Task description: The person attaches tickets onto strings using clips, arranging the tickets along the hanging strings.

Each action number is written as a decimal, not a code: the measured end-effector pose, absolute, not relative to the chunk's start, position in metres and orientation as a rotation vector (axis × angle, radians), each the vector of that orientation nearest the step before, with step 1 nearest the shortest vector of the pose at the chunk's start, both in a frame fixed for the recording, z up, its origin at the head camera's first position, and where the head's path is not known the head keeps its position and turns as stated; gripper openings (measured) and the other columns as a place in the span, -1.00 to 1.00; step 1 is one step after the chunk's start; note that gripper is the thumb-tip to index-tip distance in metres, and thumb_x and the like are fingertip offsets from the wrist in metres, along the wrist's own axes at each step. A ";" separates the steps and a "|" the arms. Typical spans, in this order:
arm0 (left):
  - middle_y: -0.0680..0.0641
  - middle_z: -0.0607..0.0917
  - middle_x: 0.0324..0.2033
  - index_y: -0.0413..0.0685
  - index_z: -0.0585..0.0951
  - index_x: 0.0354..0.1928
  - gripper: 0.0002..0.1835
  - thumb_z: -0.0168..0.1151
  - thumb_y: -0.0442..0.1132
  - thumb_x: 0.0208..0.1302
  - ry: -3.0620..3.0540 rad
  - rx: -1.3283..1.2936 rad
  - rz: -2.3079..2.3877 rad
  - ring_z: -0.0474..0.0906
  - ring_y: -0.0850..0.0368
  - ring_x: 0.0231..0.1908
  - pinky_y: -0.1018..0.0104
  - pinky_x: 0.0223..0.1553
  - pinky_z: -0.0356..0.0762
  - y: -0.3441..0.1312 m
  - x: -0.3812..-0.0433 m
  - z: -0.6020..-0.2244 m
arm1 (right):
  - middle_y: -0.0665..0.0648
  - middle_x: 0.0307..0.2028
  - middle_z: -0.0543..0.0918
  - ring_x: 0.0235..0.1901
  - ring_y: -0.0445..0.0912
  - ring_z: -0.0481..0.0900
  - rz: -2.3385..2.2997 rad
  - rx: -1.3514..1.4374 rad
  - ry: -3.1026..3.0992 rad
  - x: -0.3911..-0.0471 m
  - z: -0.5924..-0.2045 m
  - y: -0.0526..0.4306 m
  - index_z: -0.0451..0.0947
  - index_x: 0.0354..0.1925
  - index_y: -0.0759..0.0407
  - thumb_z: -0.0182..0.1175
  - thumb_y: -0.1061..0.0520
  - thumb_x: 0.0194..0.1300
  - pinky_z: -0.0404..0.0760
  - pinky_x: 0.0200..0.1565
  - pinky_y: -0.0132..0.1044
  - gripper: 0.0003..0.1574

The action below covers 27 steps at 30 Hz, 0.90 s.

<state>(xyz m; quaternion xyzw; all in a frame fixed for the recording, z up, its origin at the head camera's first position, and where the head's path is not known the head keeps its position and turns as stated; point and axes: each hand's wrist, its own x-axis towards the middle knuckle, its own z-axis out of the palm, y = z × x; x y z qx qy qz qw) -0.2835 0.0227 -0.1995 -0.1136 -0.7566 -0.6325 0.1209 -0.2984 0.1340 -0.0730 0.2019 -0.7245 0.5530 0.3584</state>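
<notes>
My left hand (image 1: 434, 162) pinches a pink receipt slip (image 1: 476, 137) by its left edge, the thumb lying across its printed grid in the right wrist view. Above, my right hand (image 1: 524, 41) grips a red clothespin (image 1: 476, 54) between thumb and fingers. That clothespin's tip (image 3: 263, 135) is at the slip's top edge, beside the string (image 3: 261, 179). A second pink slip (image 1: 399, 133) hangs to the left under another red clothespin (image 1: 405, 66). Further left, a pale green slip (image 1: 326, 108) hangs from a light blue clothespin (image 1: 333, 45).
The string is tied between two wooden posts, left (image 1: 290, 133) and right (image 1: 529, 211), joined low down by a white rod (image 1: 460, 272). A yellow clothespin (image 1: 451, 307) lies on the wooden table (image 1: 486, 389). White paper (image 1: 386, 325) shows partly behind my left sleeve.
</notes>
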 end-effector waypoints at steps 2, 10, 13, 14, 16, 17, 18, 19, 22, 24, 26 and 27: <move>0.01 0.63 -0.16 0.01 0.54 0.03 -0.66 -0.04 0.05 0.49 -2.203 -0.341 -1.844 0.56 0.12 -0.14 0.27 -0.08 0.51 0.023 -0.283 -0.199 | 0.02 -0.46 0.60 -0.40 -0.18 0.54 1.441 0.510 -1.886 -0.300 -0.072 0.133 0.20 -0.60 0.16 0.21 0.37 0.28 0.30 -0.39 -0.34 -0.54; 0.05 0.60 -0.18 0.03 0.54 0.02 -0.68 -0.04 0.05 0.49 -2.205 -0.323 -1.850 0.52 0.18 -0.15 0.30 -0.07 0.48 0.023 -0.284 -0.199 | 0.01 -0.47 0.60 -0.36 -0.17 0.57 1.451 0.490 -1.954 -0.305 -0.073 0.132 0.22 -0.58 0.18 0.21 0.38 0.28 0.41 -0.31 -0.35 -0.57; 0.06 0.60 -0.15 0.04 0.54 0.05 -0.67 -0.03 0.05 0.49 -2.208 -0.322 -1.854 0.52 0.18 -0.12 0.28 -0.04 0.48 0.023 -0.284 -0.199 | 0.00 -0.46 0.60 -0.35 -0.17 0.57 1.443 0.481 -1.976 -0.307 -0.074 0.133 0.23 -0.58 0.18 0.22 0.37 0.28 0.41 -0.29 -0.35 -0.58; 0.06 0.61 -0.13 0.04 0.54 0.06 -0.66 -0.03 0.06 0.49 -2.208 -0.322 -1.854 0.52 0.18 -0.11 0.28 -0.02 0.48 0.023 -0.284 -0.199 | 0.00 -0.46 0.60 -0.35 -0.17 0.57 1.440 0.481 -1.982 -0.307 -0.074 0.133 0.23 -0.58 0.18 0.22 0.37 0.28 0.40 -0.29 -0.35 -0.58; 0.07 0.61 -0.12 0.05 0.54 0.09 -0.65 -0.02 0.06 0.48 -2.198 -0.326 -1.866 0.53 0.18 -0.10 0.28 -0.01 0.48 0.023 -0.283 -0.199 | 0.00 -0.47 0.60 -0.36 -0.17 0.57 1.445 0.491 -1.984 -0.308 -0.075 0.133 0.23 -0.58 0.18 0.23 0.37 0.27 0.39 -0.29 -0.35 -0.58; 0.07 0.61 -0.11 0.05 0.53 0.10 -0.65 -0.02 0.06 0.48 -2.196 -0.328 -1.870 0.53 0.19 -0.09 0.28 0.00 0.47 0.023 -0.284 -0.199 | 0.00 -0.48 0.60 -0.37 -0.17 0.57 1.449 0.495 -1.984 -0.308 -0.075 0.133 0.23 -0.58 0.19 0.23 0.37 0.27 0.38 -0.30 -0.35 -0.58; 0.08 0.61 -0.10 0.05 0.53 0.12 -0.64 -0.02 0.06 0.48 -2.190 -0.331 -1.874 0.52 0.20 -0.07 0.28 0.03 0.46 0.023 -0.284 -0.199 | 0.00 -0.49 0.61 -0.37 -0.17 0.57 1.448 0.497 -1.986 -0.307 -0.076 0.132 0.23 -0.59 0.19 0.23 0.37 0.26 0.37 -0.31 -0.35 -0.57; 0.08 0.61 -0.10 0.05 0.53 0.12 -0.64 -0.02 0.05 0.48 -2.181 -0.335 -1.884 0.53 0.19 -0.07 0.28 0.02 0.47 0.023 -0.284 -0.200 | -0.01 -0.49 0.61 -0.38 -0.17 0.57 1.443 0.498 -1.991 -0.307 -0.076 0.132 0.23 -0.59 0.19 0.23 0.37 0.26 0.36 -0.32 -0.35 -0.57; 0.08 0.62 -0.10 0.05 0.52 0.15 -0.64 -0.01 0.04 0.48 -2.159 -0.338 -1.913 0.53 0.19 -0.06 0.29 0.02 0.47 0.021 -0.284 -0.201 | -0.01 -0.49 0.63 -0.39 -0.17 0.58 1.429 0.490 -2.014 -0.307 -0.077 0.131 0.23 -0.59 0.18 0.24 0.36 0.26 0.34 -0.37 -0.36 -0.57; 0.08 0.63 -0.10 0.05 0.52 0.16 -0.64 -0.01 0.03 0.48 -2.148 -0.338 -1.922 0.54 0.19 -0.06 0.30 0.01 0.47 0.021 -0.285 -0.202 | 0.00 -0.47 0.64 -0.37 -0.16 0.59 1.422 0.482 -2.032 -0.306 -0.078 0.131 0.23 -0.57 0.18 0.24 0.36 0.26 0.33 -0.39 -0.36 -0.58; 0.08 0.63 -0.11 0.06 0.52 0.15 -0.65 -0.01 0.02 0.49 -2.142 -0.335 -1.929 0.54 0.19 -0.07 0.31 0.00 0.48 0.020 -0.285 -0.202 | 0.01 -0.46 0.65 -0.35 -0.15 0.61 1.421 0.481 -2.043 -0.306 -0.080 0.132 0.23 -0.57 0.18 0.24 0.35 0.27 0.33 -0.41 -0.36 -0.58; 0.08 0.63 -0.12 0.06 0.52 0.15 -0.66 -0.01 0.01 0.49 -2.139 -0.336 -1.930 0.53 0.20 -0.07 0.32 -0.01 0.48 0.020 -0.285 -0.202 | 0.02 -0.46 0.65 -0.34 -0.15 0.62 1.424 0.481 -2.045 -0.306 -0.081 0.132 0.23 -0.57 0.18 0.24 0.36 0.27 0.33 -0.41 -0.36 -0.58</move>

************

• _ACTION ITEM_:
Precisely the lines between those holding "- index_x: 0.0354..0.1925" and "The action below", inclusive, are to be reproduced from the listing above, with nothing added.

• _ANSWER FOR THIS EXERCISE_:
  - index_x: 0.0354..0.1925
  - index_y: -0.0759..0.0407
  - thumb_z: -0.0182..0.1175
  - thumb_y: -0.1061..0.0520
  - thumb_x: 0.0194..0.1300
  - pinky_z: -0.0404..0.0760
  - pinky_x: 0.0200..0.1565
  - pinky_y: -0.0132..0.1044
  - gripper: 0.0003..0.1574

The action below covers 27 steps at 30 Hz, 0.90 s.

With this, the answer is complete.